高圧電線は、自然公園を抜けて、再び下町風の住宅街に入っていった。
しばらく人気のない道路を進んだ先で、味のある風体の婆さんを発見。近くで買い物をしてきたのか、スーパーのビニール袋を下げている。
「こんにちは。この辺で食材を買いたいときはどちらに行けばいいんですか? 最近越してきたばかりでわからなくて」
「あ〜、…知りません」
「えーっと…、今日はお買い物してきたんですよね?」
「ああ、そうですか?」
「いや…、その買い物袋、いまお買い物してこられたんですよね?」
「ええ、ええ」
「それはどこで買われたんですか?」
「あ〜、知りません」
志村けんのコントみたいになってるよ。まったく会話にならないぞ。呆然としてる間に、婆さんはゆっくりと歩き去っていった。
電線は、車通りの多い国道沿いに出た。ドラッグストアやコンビニなどの商業施設も増えて、かなり賑やかな雰囲気だ。
一本の鉄塔のすぐ横に、怪しげな骨董屋があった。店内は電気が消えて暗いが、人影が見える。店主だろうか。
「こんにちは。お店開いてますか?」
「はい、開いてます。何かいらないものがあればいつでも持ってきてください。まあ、古いものじゃないと買えないんだけどね」
早口の独特のしゃべり方で迎えてくれた店主の男性は、とにかく売るための商品が欲しいようで、しきりにいらないものがあれば持ってきて、というセリフを口にする。
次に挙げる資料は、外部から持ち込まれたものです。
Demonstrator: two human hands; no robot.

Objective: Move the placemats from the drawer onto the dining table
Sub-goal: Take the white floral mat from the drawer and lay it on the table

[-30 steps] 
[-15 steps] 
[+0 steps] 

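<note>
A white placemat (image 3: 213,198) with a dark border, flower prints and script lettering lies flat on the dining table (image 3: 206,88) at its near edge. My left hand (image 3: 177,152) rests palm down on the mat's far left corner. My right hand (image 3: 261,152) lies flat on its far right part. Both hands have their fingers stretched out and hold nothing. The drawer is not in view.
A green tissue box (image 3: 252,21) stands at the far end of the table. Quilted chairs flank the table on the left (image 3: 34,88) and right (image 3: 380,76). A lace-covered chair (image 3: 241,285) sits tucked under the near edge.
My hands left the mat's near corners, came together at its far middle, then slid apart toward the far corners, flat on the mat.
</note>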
店内には工具や古い家電、壺など脈絡なく色んなものが散らばっている。
「あの、近くに鉄塔がありますよね」
「え? はいはい」
「何か問題とかないですか? 体調だとか、精神的にとか」
「あ〜〜。…いや、ないですよ。ないない」
なんだよ、いま何か言いたげな感じだったぞ。
「何かあったんですか?」
「いや、もうここで10年以上も商売やってますからね、色々ありますけども…。とにかく何かいらない物があれば持ってきてください。古いものをね」
結局言わないのかよ。気を取り直し、さらに先へ進むとしよう。電線を見ながら、国道脇の住宅街へとジグザグに進んでいく。
とあるお家の脇で、ちりとりとほうきを持って道路を掃く、麦わら帽を被った男性を発見。気になるので話かけてみよう。
「こんにちは。この辺って鉄塔が多いですけど、何か気になることとか、ありますか?」
「んいやあ…、んないねえ」
なんだかやけにゆっくりとした、奇妙な発音をする人だ。
「こんどこの辺りに引っ越してくることになったんで、色々教えて欲しいんですけど」
「どぅのえん?」
「ここの近所ですね」
「あ〜。…べちゅに、困ることは、ないっつよ」
「そうですか。こちらには長く住まわれてるんですか?」
「ん〜。んながい。にじゅうなんにぇんだかあ」
試しに近くにある公園やスーパーなどの場所を尋ねてみると、かなりゆっくりながらも、わかりやすく教えてくれた。発音とテンポがおかしいだけで、会話の内容はマトモだ。
「お体は元気なんですか?」
「うーん、ちょっとほら、あなま(頭)があれで、しゃべりづらくなっなから」
だいぶ喋るのが大変そうなので、お礼を言ってその場を後にした。
その先も、高圧電線は高台から田んぼの間を縫うようにして、はるか遠くまで伸びていた。
が、さすがにキリがない。今回はここまでにしておこう。